** WHAT YOU ARE ASKED TO DO **
Look below for the line with "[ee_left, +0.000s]" and the line with "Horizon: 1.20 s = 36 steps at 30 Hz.". Copy exactly those two lines and every line between, but not the pictures.

** DATASET EXTRACT **
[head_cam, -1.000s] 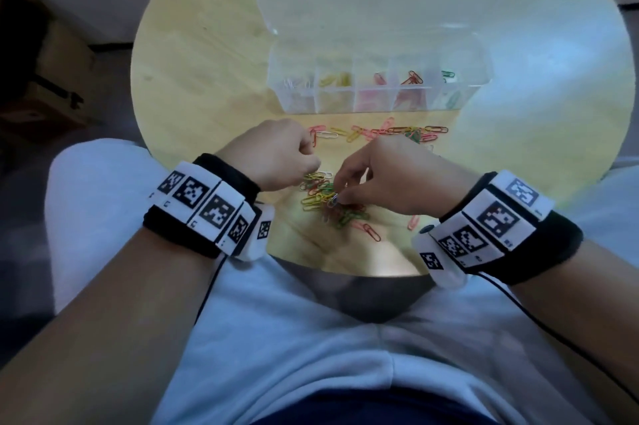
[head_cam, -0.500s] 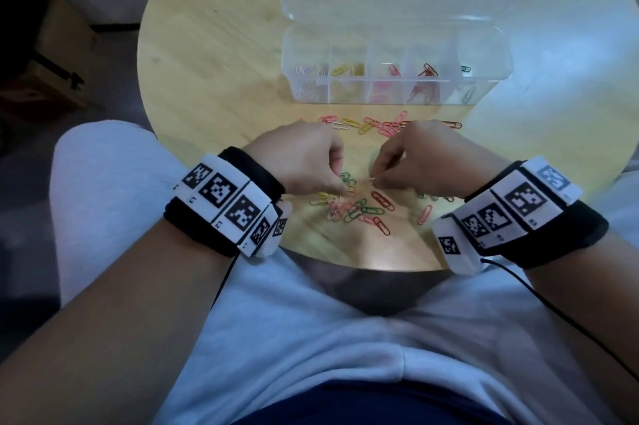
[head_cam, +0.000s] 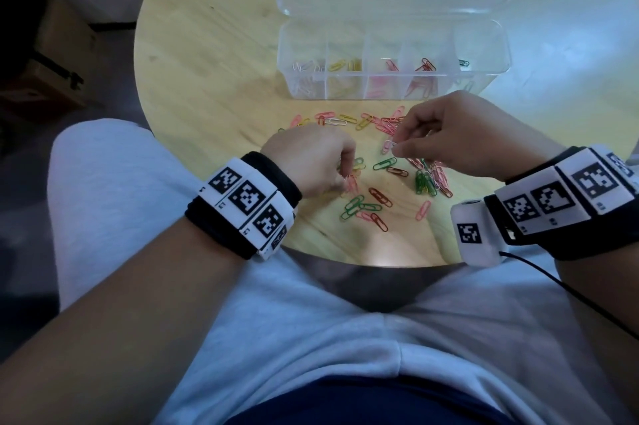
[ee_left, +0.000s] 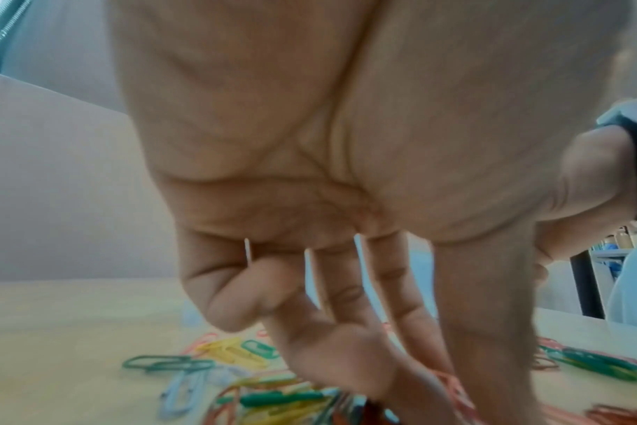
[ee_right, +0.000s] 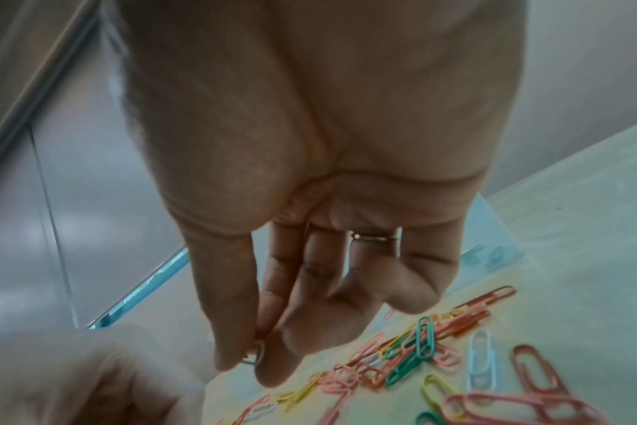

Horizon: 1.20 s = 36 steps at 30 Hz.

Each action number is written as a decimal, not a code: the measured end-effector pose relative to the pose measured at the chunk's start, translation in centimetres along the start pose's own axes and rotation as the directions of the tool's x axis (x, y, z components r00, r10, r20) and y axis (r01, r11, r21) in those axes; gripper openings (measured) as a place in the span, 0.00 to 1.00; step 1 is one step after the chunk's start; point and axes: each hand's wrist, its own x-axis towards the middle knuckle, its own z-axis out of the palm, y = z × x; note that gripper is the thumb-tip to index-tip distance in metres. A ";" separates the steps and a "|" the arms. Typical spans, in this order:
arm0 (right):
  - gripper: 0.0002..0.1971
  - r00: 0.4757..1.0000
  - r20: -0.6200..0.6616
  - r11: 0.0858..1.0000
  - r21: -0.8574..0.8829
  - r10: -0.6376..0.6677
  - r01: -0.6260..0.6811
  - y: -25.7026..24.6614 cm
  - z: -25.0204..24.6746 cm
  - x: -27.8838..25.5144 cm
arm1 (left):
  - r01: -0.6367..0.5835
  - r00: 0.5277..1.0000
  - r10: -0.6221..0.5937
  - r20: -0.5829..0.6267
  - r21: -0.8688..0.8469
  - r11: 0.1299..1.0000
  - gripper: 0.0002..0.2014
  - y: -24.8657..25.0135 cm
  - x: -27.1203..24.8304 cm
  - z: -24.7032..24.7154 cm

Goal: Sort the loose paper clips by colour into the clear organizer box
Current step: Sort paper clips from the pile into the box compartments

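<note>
The right hand [head_cam: 460, 134] is raised above the round pale wooden table [head_cam: 207, 54], thumb and forefinger pinching a pale paper clip [head_cam: 390, 145] — its colour is hard to tell. The left hand [head_cam: 311, 161] reaches fingers-down into the loose coloured paper clips [head_cam: 366, 206] scattered on the near table edge; I cannot tell whether it grips any. Beyond them stands the clear plastic organizer box [head_cam: 484, 78], lid open, with clips already in its 5 compartments.
</note>
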 end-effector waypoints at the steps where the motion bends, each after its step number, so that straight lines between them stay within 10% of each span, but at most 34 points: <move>1: 0.04 1.000 0.000 1.000 0.004 -0.003 0.003 0.0 0.0 0.0 | 0.000 1.000 0.000 -0.024 -0.003 1.000 0.08 0.0 0.1 0.0; 23: 0.09 0.999 -0.042 1.000 0.025 0.001 0.000 0.4 -0.8 -0.1 | -0.039 0.994 0.014 -0.112 -0.228 0.973 0.14 -1.0 -0.2 -1.3; 36: 0.14 0.995 0.007 0.929 0.358 0.100 -0.096 0.1 -2.0 -0.4 | 0.074 0.988 -0.108 -0.110 -0.275 0.958 0.07 -1.6 -0.5 -2.4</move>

** ANSWER TO THIS TASK **
[ee_left, +0.000s] 
[ee_right, +0.000s] 

Horizon: 1.20 s = 36 steps at 30 Hz.

That concludes the exercise.